Cheng-Hopkins said she often has to think “like a venture capitalist” when deciding how to allocate her office’s limited budget across so many countries in dire straits.

“You have to decide where to invest your money in the places most likely to produce peace,” she said.

Throughout the talk, Cheng-Hopkins emphasized that peacebuilding and political stability are the most important preconditions for economic development. Countries with negligible or no violence saw a major decline in poverty from 1981 to 2005, she said, while poverty levels have remained constant in conflict-affected countries.

Cheng-Hopkins also advocated for more women to be involved in peace building and development.

“Women are almost innate peace builders,” she said. “They are natural peace mediators. They want their children to go to school, they want to live in their villages in peace.”

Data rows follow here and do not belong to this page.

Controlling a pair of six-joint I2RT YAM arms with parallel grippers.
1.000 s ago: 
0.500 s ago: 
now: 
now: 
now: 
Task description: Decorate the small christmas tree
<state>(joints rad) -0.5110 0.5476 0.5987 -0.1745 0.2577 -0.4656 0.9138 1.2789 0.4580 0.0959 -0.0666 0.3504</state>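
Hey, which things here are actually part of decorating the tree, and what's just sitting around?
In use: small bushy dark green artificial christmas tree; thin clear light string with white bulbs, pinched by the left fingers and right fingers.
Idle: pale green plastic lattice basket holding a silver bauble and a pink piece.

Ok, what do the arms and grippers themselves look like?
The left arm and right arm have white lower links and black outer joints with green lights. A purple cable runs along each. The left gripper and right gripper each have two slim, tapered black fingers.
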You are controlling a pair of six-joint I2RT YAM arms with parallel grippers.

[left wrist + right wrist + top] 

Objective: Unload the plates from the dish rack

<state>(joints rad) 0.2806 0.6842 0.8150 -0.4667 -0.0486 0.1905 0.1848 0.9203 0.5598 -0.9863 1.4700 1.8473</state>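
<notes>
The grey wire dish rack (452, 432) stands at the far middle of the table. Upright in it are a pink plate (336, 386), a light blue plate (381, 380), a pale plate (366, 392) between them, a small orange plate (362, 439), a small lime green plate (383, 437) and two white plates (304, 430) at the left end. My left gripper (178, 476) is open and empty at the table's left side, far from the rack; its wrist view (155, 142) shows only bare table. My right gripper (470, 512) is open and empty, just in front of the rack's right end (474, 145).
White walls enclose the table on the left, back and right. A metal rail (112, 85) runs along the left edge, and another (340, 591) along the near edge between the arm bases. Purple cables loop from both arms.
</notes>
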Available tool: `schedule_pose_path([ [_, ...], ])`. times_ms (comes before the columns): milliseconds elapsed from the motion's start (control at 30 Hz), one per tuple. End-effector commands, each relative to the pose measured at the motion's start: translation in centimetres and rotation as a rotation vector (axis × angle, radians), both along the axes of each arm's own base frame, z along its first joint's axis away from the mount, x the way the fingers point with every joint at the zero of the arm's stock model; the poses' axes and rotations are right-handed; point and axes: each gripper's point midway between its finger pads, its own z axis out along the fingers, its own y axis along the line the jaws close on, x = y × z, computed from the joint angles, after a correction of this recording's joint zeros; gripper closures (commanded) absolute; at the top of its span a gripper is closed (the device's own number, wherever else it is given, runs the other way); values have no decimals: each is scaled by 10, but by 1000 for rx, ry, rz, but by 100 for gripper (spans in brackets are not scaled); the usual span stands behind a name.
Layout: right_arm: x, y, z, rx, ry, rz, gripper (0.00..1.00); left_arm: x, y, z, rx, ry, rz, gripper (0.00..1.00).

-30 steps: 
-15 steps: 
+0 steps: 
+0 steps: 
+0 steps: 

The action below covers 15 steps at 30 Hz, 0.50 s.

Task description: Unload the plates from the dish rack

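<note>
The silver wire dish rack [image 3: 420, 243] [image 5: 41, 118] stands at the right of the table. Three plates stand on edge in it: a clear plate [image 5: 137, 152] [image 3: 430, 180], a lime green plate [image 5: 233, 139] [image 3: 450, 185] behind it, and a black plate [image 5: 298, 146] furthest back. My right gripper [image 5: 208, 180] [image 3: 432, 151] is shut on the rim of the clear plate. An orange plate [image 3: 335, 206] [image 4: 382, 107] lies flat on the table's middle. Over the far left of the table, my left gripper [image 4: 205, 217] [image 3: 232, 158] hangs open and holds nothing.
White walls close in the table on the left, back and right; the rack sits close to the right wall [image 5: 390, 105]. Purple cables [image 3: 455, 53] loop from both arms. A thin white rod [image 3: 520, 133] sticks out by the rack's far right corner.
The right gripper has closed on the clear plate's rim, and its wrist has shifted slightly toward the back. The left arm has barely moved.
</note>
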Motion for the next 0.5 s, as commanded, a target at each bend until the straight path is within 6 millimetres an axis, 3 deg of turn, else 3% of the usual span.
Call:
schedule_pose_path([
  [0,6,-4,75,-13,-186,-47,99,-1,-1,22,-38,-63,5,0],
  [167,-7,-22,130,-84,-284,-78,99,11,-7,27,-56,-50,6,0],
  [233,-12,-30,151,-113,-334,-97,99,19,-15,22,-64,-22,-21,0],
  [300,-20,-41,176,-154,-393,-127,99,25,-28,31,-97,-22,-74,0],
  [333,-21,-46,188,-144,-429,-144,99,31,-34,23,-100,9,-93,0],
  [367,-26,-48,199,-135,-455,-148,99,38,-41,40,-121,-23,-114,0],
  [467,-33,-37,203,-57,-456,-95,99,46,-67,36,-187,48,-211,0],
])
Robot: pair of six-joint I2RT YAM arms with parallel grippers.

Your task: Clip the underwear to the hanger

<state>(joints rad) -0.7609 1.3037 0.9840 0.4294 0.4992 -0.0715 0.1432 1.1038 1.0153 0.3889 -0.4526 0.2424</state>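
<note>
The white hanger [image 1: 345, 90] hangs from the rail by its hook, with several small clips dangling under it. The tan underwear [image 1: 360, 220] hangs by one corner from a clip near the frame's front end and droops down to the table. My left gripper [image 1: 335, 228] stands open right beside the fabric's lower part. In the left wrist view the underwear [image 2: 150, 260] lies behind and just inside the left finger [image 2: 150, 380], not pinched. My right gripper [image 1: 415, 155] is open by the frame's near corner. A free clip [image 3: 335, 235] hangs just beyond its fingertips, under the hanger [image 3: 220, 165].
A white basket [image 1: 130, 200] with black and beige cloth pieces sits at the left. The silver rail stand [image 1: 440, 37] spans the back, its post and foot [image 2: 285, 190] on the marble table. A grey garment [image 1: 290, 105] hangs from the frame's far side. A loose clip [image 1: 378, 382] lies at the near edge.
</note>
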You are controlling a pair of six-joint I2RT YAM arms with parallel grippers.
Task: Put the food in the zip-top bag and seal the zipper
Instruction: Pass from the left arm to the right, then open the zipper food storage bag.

Students said they enjoyed her talk, describing it as inspirational and uplifting.

“It was great to see a female perspective on development, and how influential women can be in developing and rebuilding war-torn countries,” Julia Levinson ’15 said.

Danielle Ellison ’15 said that although Cheng-Hopkins was “focusing on the positive side” of development, it was “uplifting to hear of the active role women are playing in some parts of Africa.”

Forbes Magazine named Cheng-Hopkins one of the ‘10 Most Powerful Women at the UN’ in 2011.